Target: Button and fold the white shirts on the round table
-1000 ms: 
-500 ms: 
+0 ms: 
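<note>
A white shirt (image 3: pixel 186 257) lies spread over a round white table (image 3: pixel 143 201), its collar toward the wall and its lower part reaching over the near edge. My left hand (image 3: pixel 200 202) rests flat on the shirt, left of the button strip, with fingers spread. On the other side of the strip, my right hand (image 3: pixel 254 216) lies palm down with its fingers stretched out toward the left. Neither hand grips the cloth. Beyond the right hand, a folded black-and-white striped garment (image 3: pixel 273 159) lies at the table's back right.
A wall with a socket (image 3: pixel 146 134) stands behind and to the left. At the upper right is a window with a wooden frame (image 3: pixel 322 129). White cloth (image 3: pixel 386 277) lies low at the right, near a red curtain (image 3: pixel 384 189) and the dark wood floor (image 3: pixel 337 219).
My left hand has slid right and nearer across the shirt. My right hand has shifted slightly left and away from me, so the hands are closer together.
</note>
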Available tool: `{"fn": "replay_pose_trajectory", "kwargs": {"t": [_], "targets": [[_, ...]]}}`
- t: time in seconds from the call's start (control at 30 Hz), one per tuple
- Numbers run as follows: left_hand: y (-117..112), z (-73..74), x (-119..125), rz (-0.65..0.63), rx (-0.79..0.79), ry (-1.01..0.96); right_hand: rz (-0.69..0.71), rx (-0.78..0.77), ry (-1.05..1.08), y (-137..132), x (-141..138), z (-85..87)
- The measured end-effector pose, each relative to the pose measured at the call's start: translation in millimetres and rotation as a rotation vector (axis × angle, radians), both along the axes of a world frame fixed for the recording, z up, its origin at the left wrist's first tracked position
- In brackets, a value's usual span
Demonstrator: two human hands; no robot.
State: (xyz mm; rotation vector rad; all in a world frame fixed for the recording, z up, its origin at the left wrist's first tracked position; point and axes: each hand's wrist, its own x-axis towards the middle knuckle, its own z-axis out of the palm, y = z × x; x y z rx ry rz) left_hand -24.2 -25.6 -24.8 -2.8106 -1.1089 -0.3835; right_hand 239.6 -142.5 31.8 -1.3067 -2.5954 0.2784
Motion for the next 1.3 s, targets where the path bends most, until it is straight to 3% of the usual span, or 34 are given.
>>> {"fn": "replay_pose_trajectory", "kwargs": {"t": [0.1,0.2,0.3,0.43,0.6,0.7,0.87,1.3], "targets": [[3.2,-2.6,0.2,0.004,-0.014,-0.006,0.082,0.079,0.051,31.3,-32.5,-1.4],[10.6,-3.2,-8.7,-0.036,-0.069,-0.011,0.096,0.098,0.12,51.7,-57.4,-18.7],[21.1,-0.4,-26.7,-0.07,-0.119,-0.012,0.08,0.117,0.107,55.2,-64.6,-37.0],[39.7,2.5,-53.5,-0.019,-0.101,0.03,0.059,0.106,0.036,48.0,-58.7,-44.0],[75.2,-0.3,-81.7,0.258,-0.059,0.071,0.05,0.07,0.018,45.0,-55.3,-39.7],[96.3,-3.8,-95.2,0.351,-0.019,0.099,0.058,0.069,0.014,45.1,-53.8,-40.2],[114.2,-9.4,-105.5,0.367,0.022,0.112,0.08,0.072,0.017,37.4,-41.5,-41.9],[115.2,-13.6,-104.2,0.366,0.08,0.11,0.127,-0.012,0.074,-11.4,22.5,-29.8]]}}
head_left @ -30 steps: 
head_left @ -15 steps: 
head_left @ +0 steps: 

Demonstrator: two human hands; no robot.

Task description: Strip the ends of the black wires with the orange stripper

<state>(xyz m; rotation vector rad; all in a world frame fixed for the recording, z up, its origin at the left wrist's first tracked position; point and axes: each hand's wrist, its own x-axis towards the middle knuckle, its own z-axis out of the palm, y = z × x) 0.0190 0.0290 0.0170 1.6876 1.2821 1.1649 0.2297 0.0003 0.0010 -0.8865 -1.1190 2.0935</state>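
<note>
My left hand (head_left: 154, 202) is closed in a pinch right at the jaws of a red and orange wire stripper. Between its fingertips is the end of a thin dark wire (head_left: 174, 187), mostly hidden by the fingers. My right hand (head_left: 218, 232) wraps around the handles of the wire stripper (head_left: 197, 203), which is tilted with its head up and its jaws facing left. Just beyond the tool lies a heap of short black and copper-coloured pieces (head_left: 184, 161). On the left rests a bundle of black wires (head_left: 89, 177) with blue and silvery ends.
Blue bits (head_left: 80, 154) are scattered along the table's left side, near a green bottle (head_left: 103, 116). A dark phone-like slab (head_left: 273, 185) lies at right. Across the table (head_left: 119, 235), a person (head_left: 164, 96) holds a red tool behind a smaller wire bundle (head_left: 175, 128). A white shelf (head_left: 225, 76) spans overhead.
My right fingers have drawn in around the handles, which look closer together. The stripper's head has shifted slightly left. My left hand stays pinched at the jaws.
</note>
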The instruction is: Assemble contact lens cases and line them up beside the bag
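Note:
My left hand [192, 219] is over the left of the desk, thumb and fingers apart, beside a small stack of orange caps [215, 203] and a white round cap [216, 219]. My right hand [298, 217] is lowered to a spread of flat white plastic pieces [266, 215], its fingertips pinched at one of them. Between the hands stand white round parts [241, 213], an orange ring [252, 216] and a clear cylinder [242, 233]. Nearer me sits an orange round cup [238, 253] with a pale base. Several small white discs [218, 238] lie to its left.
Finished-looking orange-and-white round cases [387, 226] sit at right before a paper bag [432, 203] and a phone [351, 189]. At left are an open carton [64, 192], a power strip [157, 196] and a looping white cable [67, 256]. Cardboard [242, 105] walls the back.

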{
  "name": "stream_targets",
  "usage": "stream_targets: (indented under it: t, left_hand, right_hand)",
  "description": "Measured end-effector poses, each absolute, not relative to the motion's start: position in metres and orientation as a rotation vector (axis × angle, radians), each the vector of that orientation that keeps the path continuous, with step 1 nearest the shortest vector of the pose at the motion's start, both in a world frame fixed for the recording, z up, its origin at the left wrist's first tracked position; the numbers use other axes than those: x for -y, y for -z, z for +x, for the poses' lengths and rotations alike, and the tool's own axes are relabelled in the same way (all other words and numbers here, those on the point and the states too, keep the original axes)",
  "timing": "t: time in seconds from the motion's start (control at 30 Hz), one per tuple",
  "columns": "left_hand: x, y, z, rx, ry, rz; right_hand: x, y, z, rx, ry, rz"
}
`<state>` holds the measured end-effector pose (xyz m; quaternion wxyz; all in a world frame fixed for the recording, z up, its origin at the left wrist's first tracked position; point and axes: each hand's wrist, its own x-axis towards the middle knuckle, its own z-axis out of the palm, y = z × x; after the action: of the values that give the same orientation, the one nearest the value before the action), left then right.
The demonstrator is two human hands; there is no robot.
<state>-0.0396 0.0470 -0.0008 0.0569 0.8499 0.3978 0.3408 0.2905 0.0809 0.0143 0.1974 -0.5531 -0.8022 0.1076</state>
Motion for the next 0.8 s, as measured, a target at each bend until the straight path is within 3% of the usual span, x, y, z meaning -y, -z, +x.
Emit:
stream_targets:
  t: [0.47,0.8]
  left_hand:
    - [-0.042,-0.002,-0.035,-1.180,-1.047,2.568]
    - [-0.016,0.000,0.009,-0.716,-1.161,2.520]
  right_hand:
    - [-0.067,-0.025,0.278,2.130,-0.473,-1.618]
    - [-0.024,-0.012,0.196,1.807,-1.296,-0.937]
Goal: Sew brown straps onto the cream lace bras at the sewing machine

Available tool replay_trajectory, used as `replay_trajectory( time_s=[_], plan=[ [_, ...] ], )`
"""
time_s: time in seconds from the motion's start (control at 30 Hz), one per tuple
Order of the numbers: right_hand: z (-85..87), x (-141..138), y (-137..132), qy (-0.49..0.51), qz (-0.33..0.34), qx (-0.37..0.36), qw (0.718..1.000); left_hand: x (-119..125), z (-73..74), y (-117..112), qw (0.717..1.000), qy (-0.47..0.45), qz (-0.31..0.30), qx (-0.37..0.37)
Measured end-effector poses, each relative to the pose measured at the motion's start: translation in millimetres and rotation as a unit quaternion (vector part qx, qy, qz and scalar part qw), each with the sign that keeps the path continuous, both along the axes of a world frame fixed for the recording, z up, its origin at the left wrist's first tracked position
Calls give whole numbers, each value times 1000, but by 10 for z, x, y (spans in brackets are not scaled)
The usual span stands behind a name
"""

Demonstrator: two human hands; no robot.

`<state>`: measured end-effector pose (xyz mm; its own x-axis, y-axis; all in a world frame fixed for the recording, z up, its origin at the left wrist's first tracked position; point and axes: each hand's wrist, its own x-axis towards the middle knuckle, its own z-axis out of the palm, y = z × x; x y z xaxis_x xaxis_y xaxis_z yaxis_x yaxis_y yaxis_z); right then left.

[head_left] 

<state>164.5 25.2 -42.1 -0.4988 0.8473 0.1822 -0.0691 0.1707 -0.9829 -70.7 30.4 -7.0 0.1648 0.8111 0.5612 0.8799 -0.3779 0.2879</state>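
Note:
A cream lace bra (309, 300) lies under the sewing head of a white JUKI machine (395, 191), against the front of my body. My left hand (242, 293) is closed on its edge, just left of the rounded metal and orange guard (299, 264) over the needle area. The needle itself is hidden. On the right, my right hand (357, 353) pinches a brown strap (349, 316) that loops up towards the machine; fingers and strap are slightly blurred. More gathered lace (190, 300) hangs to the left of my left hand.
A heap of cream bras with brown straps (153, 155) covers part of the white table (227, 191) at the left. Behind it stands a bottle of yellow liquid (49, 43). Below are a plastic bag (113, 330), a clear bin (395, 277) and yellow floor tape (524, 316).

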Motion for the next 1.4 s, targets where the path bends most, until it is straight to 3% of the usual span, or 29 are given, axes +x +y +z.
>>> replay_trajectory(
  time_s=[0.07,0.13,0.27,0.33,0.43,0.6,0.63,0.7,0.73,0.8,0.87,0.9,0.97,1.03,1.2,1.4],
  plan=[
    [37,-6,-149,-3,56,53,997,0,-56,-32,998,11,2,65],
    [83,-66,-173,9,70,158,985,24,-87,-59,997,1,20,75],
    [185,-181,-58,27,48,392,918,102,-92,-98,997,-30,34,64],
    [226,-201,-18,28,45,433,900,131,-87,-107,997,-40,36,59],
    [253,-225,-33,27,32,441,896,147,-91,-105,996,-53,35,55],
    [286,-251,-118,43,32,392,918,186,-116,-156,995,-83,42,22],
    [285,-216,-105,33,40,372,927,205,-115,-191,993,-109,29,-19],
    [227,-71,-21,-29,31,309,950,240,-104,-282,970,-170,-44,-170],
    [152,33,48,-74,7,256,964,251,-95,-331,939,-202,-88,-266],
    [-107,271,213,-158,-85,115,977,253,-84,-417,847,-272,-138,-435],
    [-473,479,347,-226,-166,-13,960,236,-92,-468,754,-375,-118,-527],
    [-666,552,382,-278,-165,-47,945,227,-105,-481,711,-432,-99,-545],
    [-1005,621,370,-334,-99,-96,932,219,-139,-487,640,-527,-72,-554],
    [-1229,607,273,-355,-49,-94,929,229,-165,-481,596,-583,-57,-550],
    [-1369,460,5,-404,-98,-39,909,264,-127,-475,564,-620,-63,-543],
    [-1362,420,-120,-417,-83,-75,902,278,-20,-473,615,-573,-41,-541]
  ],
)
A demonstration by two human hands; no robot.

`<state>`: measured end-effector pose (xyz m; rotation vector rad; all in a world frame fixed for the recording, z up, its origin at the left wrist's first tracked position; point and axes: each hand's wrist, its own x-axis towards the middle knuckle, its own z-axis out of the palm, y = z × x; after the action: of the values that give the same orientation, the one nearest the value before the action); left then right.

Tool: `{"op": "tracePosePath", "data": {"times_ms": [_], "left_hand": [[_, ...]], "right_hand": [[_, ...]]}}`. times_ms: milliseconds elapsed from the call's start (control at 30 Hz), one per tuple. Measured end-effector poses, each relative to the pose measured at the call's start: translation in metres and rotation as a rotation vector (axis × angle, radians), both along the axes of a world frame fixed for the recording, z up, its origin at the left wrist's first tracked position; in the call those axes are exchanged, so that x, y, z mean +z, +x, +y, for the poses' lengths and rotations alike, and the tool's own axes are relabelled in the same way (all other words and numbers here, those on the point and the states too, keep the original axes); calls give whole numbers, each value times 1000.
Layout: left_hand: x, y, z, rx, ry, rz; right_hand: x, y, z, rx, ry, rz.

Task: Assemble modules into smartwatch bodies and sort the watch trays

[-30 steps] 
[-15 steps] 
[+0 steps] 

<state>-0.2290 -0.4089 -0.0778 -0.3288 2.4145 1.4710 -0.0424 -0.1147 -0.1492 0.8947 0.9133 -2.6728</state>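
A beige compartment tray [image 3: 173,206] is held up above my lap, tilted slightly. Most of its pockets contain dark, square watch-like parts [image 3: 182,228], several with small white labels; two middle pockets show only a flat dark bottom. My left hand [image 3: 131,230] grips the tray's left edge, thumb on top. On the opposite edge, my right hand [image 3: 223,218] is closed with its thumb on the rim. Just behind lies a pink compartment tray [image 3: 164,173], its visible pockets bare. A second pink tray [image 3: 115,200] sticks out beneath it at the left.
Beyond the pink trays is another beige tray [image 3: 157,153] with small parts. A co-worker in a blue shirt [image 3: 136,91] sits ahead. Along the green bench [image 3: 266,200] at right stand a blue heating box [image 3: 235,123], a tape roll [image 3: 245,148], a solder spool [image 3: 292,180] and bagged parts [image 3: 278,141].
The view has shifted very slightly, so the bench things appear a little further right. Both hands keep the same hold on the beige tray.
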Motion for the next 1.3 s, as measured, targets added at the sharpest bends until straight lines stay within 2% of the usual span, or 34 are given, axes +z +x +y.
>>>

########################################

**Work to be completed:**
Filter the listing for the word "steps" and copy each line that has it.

**Answer to this task:**
head_left @ -30 steps: 
head_left @ -15 steps: 
head_left @ +0 steps: 
[-30 steps] 
[-15 steps] 
[+0 steps] 

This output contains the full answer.